Colorful murals to brighten miles of floodwall
NEW ORLEANS (AP) — A team of New Orleans artists has been given the go-ahead to paint colorful murals on the drab floodwalls along 1 1/2 miles of Tchoupitoulas Street. Most of the work is to be completed for the New Orleans tricentennial celebration in 2018.
New Orleans International Muralists LLC, headed by coordinator Daniel “DeeJay” Pate and lead artist Jamar Pierre, won its last required permit from the Southeast Louisiana Flood Protection Authority-East on Thursday (May 18). It already had received permits from the Army Corps of Engineers and the state’s Coastal Protection and Restoration Authority.
The murals will be similar to an original artwork titled “Resilience” by Pierre. That piece includes images based on New Orleans’ history, music and culture, including Mardi Gras Indians, jazz musicians, riverboats and the city’s architectural features.
The group “wants to integrate all that speaks to the soul of new Orleans: music, second lines, social clubs, historical figures, traveling along the river, shipping and receiving, historical events, legal and governmental proceedings, the Native Americans and Mardi Gras Indians,” says a mural project description provided to levee authority members.
Pate, a Mardi Gras Indian himself, was a classroom schoolteacher in New Orleans for 10 years and also has worked as an academic adviser with the University of New Orleans’ Upward Bound program.
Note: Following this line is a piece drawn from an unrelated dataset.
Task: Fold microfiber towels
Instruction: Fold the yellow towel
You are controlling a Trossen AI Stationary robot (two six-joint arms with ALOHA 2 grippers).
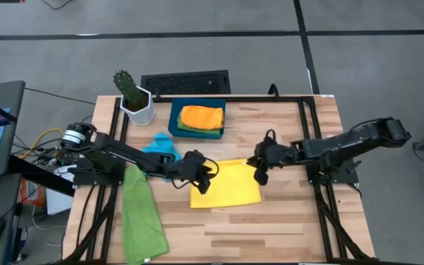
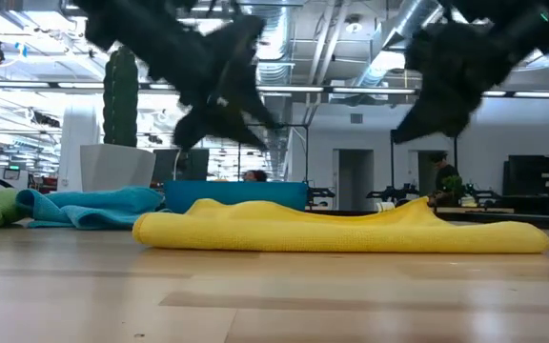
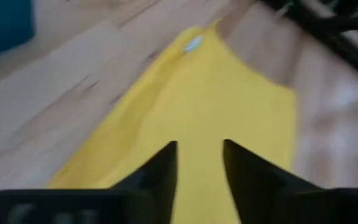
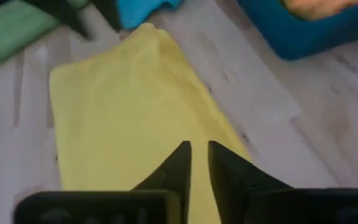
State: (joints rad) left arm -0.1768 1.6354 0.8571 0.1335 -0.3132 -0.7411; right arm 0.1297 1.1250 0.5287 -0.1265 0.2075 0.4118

He has organized public art events, murals and private and corporate art projects for the past 16 years.
Pierre’s clients have included Time Warner Entertainment, Essence Magazine (including a poster for the 2007 Essence Music Festival), the cit of New Orleans and the Fore!Kids Foundation. His artwork was featured in the second season of HBO television’s “Treme” series. A 70-foot mural by Pierre is on the side of St. Peter Claver Catholic School.
Pate said he hopes to begin priming some of the floodwalls for painting within a few days. The hiring of as many as 10 artists for the project must wait until the group has raised at least $50,000 in donations from the public. He estimated that the entire project will cost $300,000 to $450,000.
Pate has set up two ways for the public to donate, either through the mural firm’s web site, or at a GoFundMe web site.
Artists will start at 9th and Tchoupitoulas streets and work downriver to Jackson Avenue.
Pate said that when he and Pierre began work on obtaining approvals for the murals in 2014, they estimated the project would take 18 months to complete. Pate hopes that most of the walls can still be completed within a year to meet the October 2018 date of the city’s 300th birthday.
The plan is to march downriver into history, with the first panels dedicated to events in the 2000s, then working back in time, Pate said. Each mural segment will cover the entire floodwall, using materials approved in advance by the Army Corps of Engineers. Floodgates will not be painted.
The artists also have agreed to set aside $2,500 to $5,000 annually for maintenance costs, including removal of graffiti at least quarterly.
The team hopes to extend the project downriver along an older segment of the wall, below Jackson Avenue, that contains more than 100 archway panels. Much of that work depends on whether they receive financial support from major donors such as Walmart, which is located across the street from many of the arches.
In a letter to the corps, the team committed to painting the first 17 archways between Josephine Street and Jackson Avenue.
“We intend to have a collective of artists do a series of famous doorways or a series of ‘comic strip’ style displays that peek into New Orleans’ past as it relates to the Port of New Orleans and its shipping and receiving industry, plus the recreational vessels that have traveled up and down the Mississippi River over the last 300 years,” the letter said.